[VPlan] Keep common flags during CSE. #157664

fhahn · 2025-09-09T13:03:47Z

During CSE, we don't have to drop all poison-generating flags on mis-match, we can keep the ones common on both recipes.

During CSE, we don't have to drop poison-generating flags, if both the re-used recipe and the to-be-replaced recipe have the same flags.

llvmbot · 2025-09-09T13:04:30Z

@llvm/pr-subscribers-vectorizers
@llvm/pr-subscribers-backend-powerpc

@llvm/pr-subscribers-llvm-transforms

Author: Florian Hahn (fhahn)

Changes

During CSE, we don't have to drop all poison-generating flags on mis-match, we can keep the ones common on both recipes.
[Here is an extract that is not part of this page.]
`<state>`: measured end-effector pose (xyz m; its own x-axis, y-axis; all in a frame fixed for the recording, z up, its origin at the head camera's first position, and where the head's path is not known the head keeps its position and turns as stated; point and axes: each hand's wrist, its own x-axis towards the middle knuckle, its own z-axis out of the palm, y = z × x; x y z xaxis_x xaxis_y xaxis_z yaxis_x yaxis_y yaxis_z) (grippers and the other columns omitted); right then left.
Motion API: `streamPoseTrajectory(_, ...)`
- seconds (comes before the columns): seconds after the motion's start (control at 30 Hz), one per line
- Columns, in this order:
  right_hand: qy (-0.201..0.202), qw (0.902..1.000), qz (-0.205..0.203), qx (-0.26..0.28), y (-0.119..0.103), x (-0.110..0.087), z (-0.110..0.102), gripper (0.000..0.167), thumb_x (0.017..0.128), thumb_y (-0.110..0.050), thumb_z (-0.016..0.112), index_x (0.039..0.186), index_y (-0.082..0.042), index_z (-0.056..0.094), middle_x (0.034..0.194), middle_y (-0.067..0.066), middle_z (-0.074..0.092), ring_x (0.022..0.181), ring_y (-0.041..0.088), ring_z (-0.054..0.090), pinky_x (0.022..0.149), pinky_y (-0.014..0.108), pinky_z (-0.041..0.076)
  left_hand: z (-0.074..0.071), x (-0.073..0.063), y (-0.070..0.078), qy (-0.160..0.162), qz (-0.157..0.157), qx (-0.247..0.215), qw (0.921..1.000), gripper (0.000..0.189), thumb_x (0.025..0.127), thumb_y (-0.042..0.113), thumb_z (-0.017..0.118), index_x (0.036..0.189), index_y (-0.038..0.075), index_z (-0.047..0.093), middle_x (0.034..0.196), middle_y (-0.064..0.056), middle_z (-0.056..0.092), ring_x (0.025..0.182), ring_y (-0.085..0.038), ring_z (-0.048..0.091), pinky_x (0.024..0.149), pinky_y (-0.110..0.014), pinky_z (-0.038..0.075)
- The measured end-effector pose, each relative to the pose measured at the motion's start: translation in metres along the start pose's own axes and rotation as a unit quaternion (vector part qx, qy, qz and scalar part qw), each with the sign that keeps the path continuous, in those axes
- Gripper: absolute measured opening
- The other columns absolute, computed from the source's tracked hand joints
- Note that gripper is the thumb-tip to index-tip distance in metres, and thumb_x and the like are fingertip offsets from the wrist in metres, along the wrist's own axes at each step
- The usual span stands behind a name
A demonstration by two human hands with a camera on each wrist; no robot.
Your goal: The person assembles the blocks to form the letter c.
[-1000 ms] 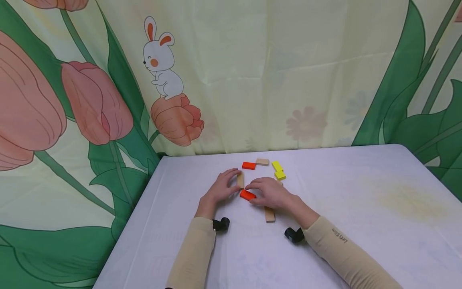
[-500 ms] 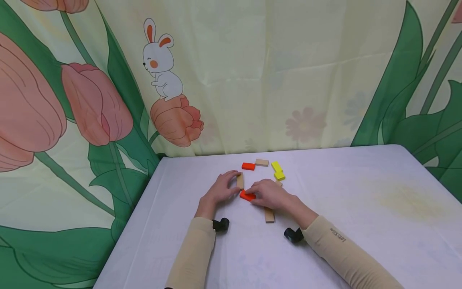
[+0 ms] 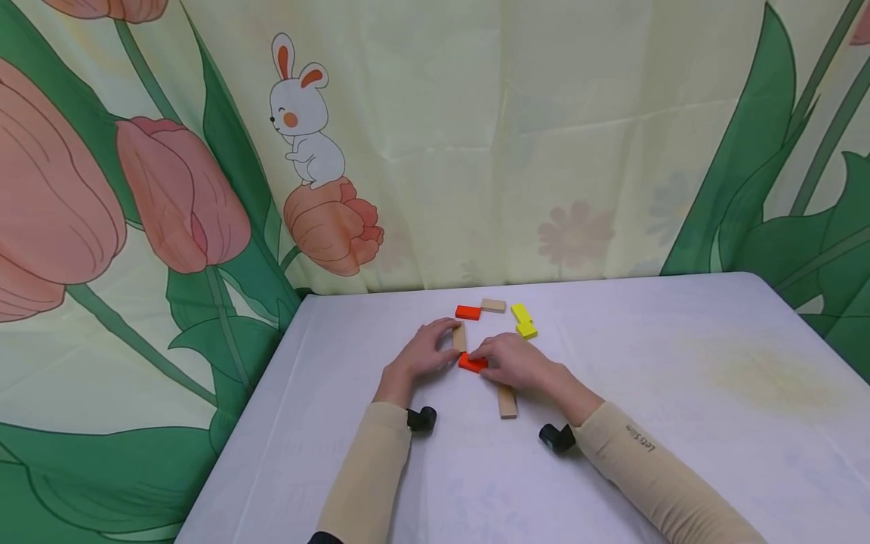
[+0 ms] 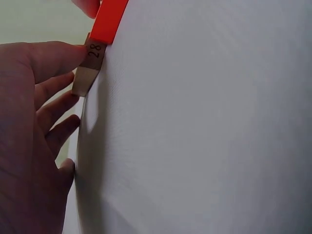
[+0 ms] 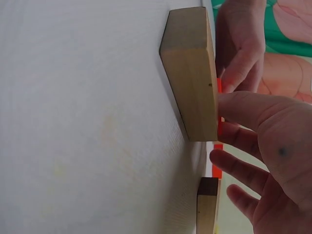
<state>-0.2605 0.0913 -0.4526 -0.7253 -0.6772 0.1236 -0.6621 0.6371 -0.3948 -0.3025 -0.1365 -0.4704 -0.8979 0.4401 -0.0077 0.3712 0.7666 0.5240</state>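
Wide pass for a hand btw yellow blocks point(image 3: 526, 331) & R edge of the worktop point(image 3: 646, 340), plus room from L hand point(image 3: 424, 352) out to L edge. Btw L hand & R hand point(image 3: 518, 363) it's tight: 28-marked wooden block point(image 4: 94, 52) & near red block point(image 3: 469, 364) obstruct. Near wooden block point(image 3: 507, 403) blocks front-edge side, just by R hand; far red block point(image 3: 468, 312) blocks nr far edge.

Pale curtain point(image 3: 442, 151) behind white table point(image 3: 625, 355); printed rabbit point(image 3: 309, 113) atop orange tulip point(image 3: 329, 227).
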Motion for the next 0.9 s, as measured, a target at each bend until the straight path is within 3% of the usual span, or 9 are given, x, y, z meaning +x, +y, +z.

Full diff: https://github.com/llvm/llvm-project/pull/157664.diff

6 Files Affected:

(modified) llvm/lib/Transforms/Vectorize/VPlan.h (+4)
(modified) llvm/lib/Transforms/Vectorize/VPlanRecipes.cpp (+36)
(modified) llvm/lib/Transforms/Vectorize/VPlanTransforms.cpp (+2-2)
(modified) llvm/test/Transforms/LoopVectorize/PowerPC/vectorize-bswap.ll (+1-1)
(modified) llvm/test/Transforms/LoopVectorize/X86/scatter_crash.ll (+4-4)
(modified) llvm/test/Transforms/LoopVectorize/flags.ll (+1-1)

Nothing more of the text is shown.